Absolument, et c'est très simple : il suffit de recourir au système d'adressage Internet. Le système d'adressage actuel (IPv4) étant surchargé, se met en place un nouveau protocole (IPv6) qui modifie profondément la situation. Grâce à ce protocole nous allons pouvoir dépasser nos habitudes actuelles, où l'adressage ne concerne que les "humains". Nous allons pouvoir développer un adressage visant les "matériels" : chaque objet communiquant (chaque équipement pour ce qui nous concerne) pourra recevoir désormais une adresse. En effet, nous passons d'un système d'adressage (IPv4) de l'ordre de quatre milliards d'adresses à un système (IPv6) couvrant trois milliards de milliards de milliards de milliards (3.1038) d'adresses. C'est un changement de dimension profondément révolutionnaire.
En quoi pensez-vous qu'il s'agit d'un changement profond pour nos techniques ?
Tout simplement, comme je l'ai dit, parce qu'on va pouvoir adresser sans problème la plupart des composants de nos installations. Et non plus seulement les humains possesseurs d'une liaison Internet.
Vous avez également fait allusion, outre l'évolution de l'adressage, à la normalisation de forme des échanges. Qu'entendez-vous par là ?

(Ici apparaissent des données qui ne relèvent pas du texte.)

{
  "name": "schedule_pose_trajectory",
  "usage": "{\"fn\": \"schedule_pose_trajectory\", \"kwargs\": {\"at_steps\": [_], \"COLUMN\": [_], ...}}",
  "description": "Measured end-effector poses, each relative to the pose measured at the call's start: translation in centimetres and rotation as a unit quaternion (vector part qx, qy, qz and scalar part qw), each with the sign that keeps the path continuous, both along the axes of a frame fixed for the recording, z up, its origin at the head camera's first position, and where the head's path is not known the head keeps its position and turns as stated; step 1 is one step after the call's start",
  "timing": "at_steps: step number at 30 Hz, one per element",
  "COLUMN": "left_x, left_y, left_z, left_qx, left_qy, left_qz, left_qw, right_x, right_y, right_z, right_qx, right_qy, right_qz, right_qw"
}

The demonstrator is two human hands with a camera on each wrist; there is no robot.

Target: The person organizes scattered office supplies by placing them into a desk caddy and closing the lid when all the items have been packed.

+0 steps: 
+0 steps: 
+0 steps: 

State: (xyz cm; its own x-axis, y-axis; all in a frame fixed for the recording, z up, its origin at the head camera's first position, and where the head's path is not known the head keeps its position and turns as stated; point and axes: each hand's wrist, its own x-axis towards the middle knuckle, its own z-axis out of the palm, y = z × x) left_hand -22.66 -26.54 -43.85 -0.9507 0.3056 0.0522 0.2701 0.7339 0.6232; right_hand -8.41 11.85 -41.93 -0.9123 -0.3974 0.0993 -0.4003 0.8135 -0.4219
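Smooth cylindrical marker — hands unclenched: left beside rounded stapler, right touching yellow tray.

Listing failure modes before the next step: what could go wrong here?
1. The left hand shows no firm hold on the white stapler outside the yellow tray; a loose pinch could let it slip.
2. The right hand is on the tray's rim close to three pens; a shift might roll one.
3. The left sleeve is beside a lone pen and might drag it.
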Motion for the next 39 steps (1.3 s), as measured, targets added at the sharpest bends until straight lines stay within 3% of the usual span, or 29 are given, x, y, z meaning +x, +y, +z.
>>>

D'une disposition dès maintenant acceptée par tous, analogue à
une véritable norme internationale qui fut d'abord destinée à
Internet : le "langage" XML. Il s'agit de structurer les messages
de façon à les rendre parfaitement compréhensibles partout
et par tous. Ajoutez-y la convention, également universelle, d'échange
entre plate-formes différentes au moyen du protocole unifié SOAP
(Simple Object Access Protocol) qui permet d'exécuter des procédures
sur des unités distantes.
Détailler XML et SVG (XML pour les dessins techniques), ainsi que SOAP,
dépasserait les limites de notre lettre d'aujourd'hui. Je vous propose
donc que nous nous arrêtions là.
Dans ma prochaine lettre, j'interromprai la série que nous venons d'engager sur les "nouvelles technologies" afin de me consacrer à une déferlante immédiate et préoccupante, celle des directives et des normes européennes concernant nos métiers, particulièrement la certification énergétique.